Dormimos na varanda.
Puseste o despertador para bem cedo.
Fazia um ruído forte
que me assustava
e me reconfortava.
Me ensinaste a ver a lua
e as árvores
e os tordos-músicos.
Não sei se me faltas
porque em mim segues
tão vivo como naqueles verões
e invernos
em que foste meu mestre
e meus dois avôs
juntos.
Perdoa-me porque não fui a teu enterro.
Desde então não sei como encarar tua morte.
Fiquei ainda um menino.
Mais crescido quando estava contigo.
E manejávamos os caminhos.
Se estavas aqui,
te dava um abraço.
Talvez me podias responder
Com algum sonho deslumbrante.
Terei um filho.
Escrevi um livro.
Agora espero
me tornar
uma
árvore.
*
A
profecia de Jaime, o Distraído, tal como contaram a Josefa, a Apática
E o mundo, como o conhecemos, terminou
quando o planeta se dividiu em cinco
trabalhos
para cumprirem cinco grupos distintos
de humanos.
Todos os humanos, sem que um só faltasse.

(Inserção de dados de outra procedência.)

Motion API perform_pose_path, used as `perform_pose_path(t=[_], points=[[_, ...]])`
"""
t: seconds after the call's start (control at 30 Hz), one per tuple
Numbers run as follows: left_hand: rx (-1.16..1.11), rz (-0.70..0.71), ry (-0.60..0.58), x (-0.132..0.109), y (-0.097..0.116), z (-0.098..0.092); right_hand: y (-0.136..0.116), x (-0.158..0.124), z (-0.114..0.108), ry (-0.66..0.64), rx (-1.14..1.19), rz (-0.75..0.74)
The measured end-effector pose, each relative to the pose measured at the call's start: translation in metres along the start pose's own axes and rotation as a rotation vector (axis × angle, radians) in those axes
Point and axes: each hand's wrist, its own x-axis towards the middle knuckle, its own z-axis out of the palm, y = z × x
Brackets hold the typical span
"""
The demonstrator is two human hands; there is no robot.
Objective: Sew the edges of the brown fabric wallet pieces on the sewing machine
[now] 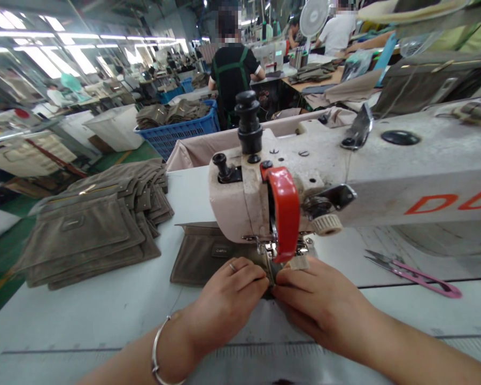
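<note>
Pinching the near edge of a brown cloth piece (196,259) with left hand (228,302) and right hand (324,307), both clenched on it, right below the sewing machine (344,171) needle.

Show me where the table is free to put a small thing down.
Free: the table in front of the stack, left of the left hand; the strip between stack and fabric piece; the patch between right hand and snips. Crowded: under the sewing machine, where both hands hold that piece.
</note>
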Motion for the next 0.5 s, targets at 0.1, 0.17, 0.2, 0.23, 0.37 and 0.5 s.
perform_pose_path(t=[0.1, 0.17, 0.2, 0.23, 0.37, 0.5], points=[[-0.013, 0.008, -0.014, 0.000, 0.000, 0.002, 0.001, -0.002, -0.003, 0.025, 0.065, 0.013], [-0.026, -0.004, -0.021, 0.000, 0.000, 0.004, 0.003, -0.003, -0.004, 0.050, 0.104, 0.017], [-0.032, -0.006, -0.023, 0.000, 0.000, 0.004, 0.003, -0.004, -0.004, 0.057, 0.110, 0.014], [-0.036, -0.008, -0.021, 0.000, 0.000, 0.004, 0.004, -0.004, -0.004, 0.061, 0.108, 0.006], [-0.031, 0.000, 0.016, -0.002, -0.001, 0.002, 0.003, -0.004, -0.002, 0.043, 0.073, -0.001], [-0.011, 0.069, 0.031, -0.011, -0.004, 0.001, -0.001, -0.003, 0.000, 0.020, 0.037, 0.012]])
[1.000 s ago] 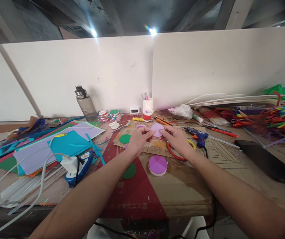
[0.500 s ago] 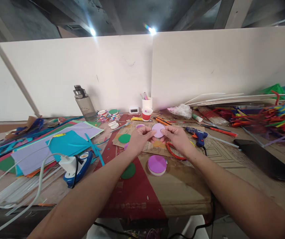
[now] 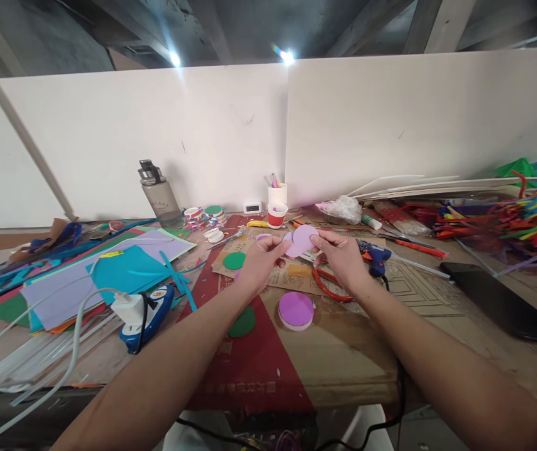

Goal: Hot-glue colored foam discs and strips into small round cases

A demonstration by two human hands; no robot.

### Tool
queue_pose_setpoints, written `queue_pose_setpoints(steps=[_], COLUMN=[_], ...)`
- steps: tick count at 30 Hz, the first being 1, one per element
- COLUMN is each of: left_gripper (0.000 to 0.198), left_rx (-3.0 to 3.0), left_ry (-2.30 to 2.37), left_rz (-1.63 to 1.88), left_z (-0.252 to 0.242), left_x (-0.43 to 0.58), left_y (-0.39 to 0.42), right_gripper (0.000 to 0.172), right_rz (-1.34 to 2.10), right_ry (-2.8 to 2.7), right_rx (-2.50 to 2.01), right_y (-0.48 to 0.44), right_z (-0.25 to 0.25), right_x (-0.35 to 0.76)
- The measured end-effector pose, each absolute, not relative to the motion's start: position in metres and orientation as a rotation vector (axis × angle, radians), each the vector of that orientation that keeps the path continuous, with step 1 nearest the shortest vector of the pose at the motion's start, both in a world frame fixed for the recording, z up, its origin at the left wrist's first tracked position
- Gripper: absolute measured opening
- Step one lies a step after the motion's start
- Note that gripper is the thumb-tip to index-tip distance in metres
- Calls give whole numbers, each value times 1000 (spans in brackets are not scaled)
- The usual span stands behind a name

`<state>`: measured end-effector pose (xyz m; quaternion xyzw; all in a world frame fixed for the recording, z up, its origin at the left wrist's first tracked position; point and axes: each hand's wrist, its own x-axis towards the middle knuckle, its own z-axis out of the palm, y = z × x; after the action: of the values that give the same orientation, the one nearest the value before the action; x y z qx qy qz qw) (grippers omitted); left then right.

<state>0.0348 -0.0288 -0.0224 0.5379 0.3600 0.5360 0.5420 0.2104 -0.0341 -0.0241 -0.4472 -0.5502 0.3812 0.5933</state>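
Observation:
Two overlapping light purple paper discs are held up above the cardboard. My left hand (image 3: 268,255) pinches the left paper disc (image 3: 289,248), which is partly covered by the other. Between the thumb and fingers of my right hand (image 3: 337,250) is the right paper disc (image 3: 305,241). Below them a bright purple disc (image 3: 296,309) lies on top of a paler round piece. Green paper discs (image 3: 234,261) rest on the cardboard (image 3: 343,369) by my left forearm. A red pipe cleaner loop (image 3: 327,289) lies under my right hand.
A blue glue gun (image 3: 377,259) lies right of my right hand, near a black phone (image 3: 503,304). Paper cups (image 3: 277,217) and a small clock (image 3: 252,207) stand at the back. Left are a bottle (image 3: 160,197), coloured sheets (image 3: 127,272) and a power strip (image 3: 149,319) with a white cable.
The discs, stacked together before, are now slid apart sideways. My right hand has moved slightly right and up with one disc; my left hand stays nearly in place with the other.

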Motion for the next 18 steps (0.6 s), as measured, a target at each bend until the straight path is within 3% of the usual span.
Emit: queue_pose_setpoints(steps=[8, 18], left_gripper=[32, 40], left_rx=[1160, 1227], left_ry=[800, 659], left_rz=[1162, 1217], left_z=[-14, -18], left_x=[38, 38], left_y=[-39, -34], right_gripper=[26, 26], right_rz=[54, -58], right_ry=[-1804, -1927], right_rx=[-858, -831], right_y=[-41, -36], right_z=[-25, -30], right_x=[211, 211])
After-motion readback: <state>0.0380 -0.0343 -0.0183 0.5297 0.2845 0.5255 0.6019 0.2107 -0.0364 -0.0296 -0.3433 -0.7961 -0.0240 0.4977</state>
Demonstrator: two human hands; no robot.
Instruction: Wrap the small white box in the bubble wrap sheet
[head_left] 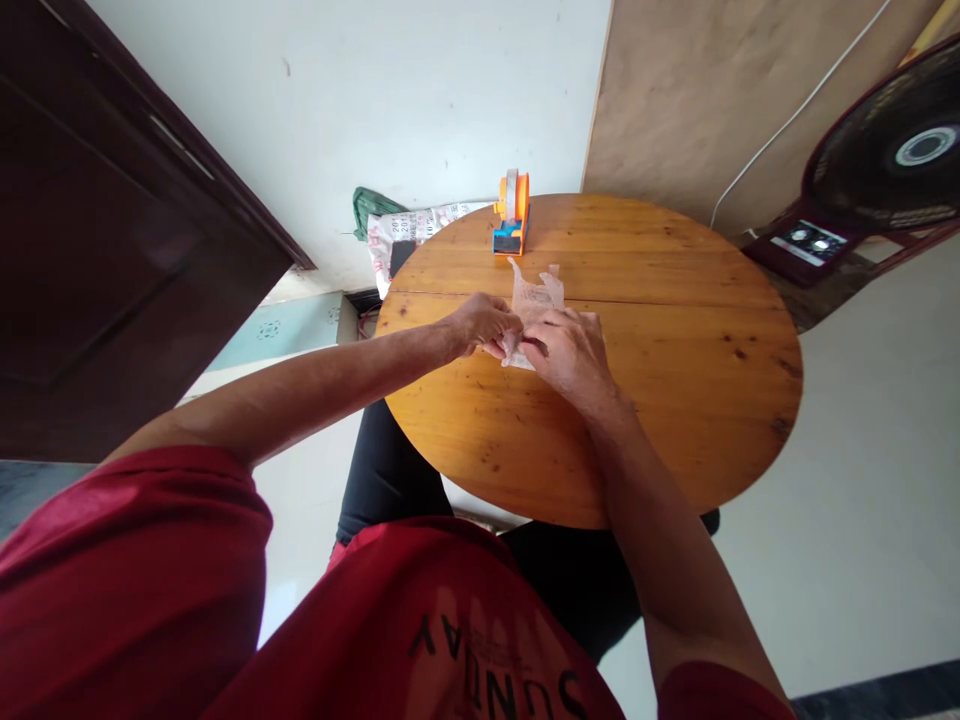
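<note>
left hand (478,323), right hand (571,352) on sheet (537,294); table (694,385) edge far right

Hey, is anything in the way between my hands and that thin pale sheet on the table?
Nothing visible is. Your left hand and right hand are both right at the near part of the sheet. The tape dispenser stands beyond it, near the far edge of the table, not between.
</note>
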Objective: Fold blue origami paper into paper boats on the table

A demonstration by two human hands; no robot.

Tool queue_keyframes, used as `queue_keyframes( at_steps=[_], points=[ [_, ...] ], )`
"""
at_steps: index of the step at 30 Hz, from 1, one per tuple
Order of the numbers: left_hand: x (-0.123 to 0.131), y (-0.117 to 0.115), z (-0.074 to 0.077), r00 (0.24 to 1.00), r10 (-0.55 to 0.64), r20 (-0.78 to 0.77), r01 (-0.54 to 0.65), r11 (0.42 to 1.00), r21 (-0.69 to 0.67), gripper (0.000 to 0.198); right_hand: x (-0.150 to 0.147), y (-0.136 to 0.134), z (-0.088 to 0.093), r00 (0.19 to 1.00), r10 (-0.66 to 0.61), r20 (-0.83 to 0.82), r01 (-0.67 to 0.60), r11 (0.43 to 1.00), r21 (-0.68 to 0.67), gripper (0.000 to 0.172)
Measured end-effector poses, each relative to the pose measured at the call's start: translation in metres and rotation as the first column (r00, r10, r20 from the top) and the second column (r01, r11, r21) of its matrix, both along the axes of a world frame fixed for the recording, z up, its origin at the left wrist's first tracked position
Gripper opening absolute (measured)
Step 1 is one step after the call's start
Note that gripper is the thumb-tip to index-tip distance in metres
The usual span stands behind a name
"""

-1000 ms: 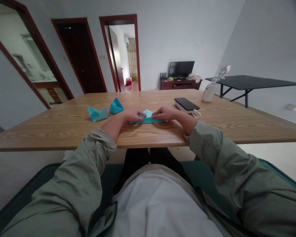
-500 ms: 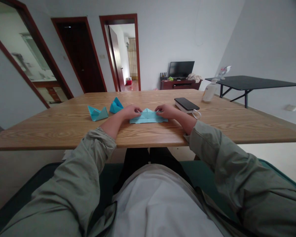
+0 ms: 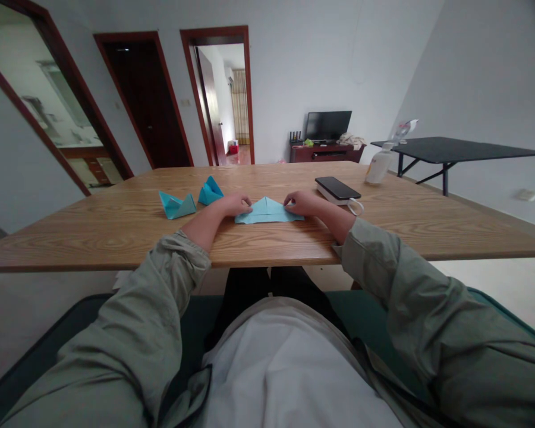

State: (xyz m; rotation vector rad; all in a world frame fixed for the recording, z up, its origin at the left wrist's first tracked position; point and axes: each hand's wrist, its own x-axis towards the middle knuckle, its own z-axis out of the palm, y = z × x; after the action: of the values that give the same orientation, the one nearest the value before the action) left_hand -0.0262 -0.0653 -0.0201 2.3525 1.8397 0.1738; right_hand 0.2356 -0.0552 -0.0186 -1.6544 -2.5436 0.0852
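The person's left hand [image 3: 234, 205] and right hand [image 3: 304, 203] sit at either end of a folded sheet of light-blue origami paper [image 3: 266, 211], which lies at 12 o'clock on the wooden bench [image 3: 93, 245], a peaked triangle over a flat band. The two grips stand apart, their fingertips down at the paper's sloping sides; whether either is clamped or only resting cannot be told from this view.

At about 11 o'clock, just beside the left hand, stand a blue paper boat [image 3: 176, 205] and a smaller blue paper boat [image 3: 210, 191]. Near 1 o'clock a smartphone [image 3: 337, 188] lies on a white power bank [image 3: 332, 198], with a looped white cable [image 3: 355, 207] beside it.

Uneven pressure could skew the peak and set a crease off-centre. A wide left wrist movement might knock the boats, and a slide to the right could snag the cable.
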Motion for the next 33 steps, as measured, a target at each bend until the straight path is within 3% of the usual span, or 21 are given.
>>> queue_keyframes(
  at_steps=[9,17,24,29,33],
  points=[
    [-0.006,0.007,-0.002,0.998,0.062,-0.006,-0.061,0.993,0.097,0.043,0.000,-0.002,0.000,0.999,-0.042,-0.008,0.042,0.999,0.028,0.034],
    [-0.014,0.002,0.000,0.989,0.040,0.145,-0.030,0.997,-0.068,0.033,0.000,-0.005,0.003,0.999,-0.054,-0.008,0.054,0.998,0.025,0.032],
    [-0.012,-0.002,-0.001,0.951,0.088,0.298,-0.073,0.996,-0.060,0.037,0.001,-0.003,0.004,1.000,-0.013,0.004,0.013,1.000,-0.001,0.043],
    [-0.010,-0.004,0.003,0.930,0.102,0.354,-0.060,0.990,-0.128,0.044,0.003,0.000,0.003,1.000,-0.011,0.010,0.011,1.000,0.020,0.046],
    [-0.012,0.002,0.001,0.933,0.068,0.353,-0.034,0.994,-0.101,0.054,0.004,0.004,-0.001,1.000,-0.001,-0.022,0.002,0.998,0.062,0.048]
  ],
)
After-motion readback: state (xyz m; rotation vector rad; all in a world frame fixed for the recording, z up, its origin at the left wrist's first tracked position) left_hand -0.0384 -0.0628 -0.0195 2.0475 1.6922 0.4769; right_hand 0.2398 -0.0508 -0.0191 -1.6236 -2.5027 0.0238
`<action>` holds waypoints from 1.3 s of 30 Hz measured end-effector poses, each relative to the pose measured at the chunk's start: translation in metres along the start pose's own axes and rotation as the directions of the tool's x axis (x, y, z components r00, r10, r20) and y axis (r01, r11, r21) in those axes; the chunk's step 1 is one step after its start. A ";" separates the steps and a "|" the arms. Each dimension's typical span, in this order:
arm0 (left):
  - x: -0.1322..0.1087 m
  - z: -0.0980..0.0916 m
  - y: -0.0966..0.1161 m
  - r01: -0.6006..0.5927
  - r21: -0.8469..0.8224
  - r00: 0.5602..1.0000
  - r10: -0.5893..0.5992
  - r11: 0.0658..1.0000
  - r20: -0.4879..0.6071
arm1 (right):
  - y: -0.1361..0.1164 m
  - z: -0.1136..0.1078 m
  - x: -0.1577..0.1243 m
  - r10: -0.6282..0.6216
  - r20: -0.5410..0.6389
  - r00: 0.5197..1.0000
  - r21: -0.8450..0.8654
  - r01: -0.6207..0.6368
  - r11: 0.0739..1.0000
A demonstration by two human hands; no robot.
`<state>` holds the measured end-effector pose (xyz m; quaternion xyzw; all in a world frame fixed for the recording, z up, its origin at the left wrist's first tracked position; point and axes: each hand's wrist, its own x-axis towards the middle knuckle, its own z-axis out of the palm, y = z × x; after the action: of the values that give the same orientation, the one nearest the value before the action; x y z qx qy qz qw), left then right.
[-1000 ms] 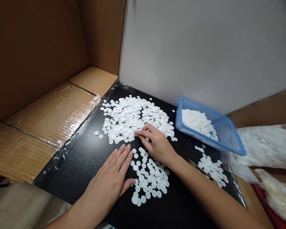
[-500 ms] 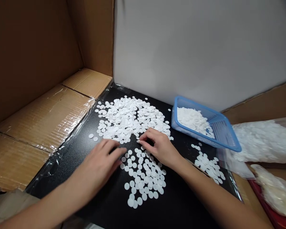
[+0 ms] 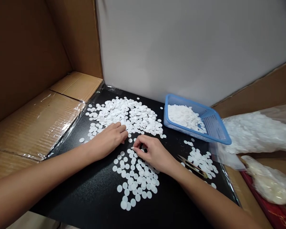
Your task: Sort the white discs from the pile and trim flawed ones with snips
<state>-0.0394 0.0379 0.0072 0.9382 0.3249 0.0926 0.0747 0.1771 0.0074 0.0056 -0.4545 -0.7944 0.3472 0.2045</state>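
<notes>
Toward the near edge of the black table (image 3: 85, 203), past a bare strip, lies a loose spread of white discs (image 3: 139, 181), some apart, some overlapping. The right hand (image 3: 132, 148) is just beyond it; its thumb and forefinger are pinched together, seemingly on a single disc seen edge-on at their tips. Toward the table's right edge, a pair of small scissors (image 3: 193, 166) lies just beside a smaller patch of discs (image 3: 201, 160). Past that edge are a cream-coloured bundle in plastic (image 3: 271, 183) and a clear bag of white pieces (image 3: 259, 132).

Farther in, the left hand (image 3: 113, 136) rests at the near side of the big heap (image 3: 114, 111), fingers curled close together; whether they hold anything cannot be told. The heap runs back toward the far left corner and is the largest lot on the table. At the far right corner the blue basket (image 3: 208, 122) holds another pile of white pieces (image 3: 186, 117), with part of its mesh floor bare.

Judging by these lots, the handling is partway: the discs are divided into groups, yet the thick heap suggests much is left. Which group counts as finished cannot be told.
</notes>
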 end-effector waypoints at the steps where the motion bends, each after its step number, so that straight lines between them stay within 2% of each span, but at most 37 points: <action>1: -0.001 0.001 0.001 0.006 0.009 1.000 -0.006 1.000 -0.007 | 0.000 -0.001 -0.001 0.004 0.015 1.000 0.004 -0.004 1.000; 3: -0.004 0.002 0.003 0.040 -0.035 0.998 -0.042 0.999 -0.044 | -0.001 -0.003 -0.002 0.028 0.057 0.998 0.003 -0.028 1.000; 5: -0.008 0.001 0.005 0.115 -0.179 0.985 -0.136 0.977 -0.109 | -0.002 -0.006 -0.002 0.072 0.092 0.993 -0.023 -0.071 0.997; 7: -0.014 -0.003 0.007 0.185 -0.319 0.957 -0.244 0.929 -0.155 | -0.002 -0.008 -0.002 0.121 0.099 0.988 -0.066 -0.114 0.991; 10: -0.027 -0.016 0.013 0.289 -0.446 0.910 -0.388 0.847 -0.147 | 0.000 -0.012 -0.001 0.160 0.084 0.984 -0.108 -0.150 0.983; 12: -0.040 -0.025 0.018 0.367 -0.586 0.846 -0.522 0.723 -0.114 | 0.001 -0.014 -0.001 0.172 0.091 0.981 -0.125 -0.160 0.979; 14: -0.055 -0.032 0.023 0.396 -0.666 0.776 -0.618 0.632 -0.125 | 0.001 -0.015 -0.001 0.160 0.086 0.983 -0.158 -0.145 0.977; 17: -0.083 -0.039 0.027 0.431 -0.660 0.697 -0.692 0.615 -0.189 | -0.004 -0.013 0.002 0.089 0.034 0.995 -0.194 -0.081 0.978; 20: -0.110 -0.046 0.031 0.520 -0.590 0.612 -0.751 0.618 -0.249 | -0.012 -0.003 0.012 0.040 -0.007 0.999 -0.172 -0.040 0.984; 23: -0.134 -0.049 0.034 0.623 -0.564 0.500 -0.830 0.542 -0.247 | -0.020 0.009 0.026 0.045 -0.028 0.999 -0.183 -0.050 0.982; 25: -0.146 -0.048 0.036 0.642 -0.582 0.456 -0.859 0.499 -0.234 | -0.022 0.015 0.035 0.063 -0.029 0.998 -0.191 -0.067 0.979; 27: -0.153 -0.044 0.038 0.640 -0.585 0.470 -0.856 0.498 -0.215 | -0.021 0.019 0.042 0.086 -0.018 0.996 -0.142 -0.088 0.986; 29: -0.155 -0.039 0.040 0.621 -0.563 0.537 -0.819 0.546 -0.203 | -0.019 0.021 0.046 0.112 -0.002 0.994 -0.065 -0.112 0.992; 32: -0.143 -0.032 0.043 0.551 -0.538 0.656 -0.730 0.637 -0.192 | -0.019 0.021 0.048 0.137 0.007 0.991 -0.010 -0.137 0.991; 35: -0.122 -0.026 0.049 0.464 -0.560 0.734 -0.652 0.686 -0.191 | -0.028 0.021 0.038 0.125 0.003 0.992 0.034 -0.125 0.992; 37: -0.108 -0.023 0.056 0.408 -0.637 0.759 -0.631 0.654 -0.162 | -0.040 0.024 0.026 0.124 0.068 0.990 0.211 -0.135 0.968; 39: -0.100 -0.022 0.064 0.348 -0.760 0.790 -0.608 0.549 -0.077 | -0.054 0.029 0.014 0.123 0.173 0.977 0.447 -0.189 0.874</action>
<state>-0.0830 -0.0721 0.0287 0.6761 0.5172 0.3426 0.3975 0.1205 -0.0098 0.0261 -0.4304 -0.6622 0.5719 0.2217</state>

Nem mesmo Jaime, o Distraído.
Nem Josefa, a Apática.
E cada grupo entoou uma vogal distinta,
em uníssono.
Cinco notas imensas,
criando uma harmonia sagrada
de um só acorde eterno.
Uma onda de luz
Elevando-se ao Cosmos inteiro.
A nota que salvou o planeta
e
fez
renascer
o
Universo.
*
Cavalos
Quando era menino tinha um cavalo que se
chamava “Bolim”. Digo “tinha”, não que fosse meu, mas era ele que eu usava e,
chegando pouco a pouco ao ego, já me havia adonado dele em minha imaginação.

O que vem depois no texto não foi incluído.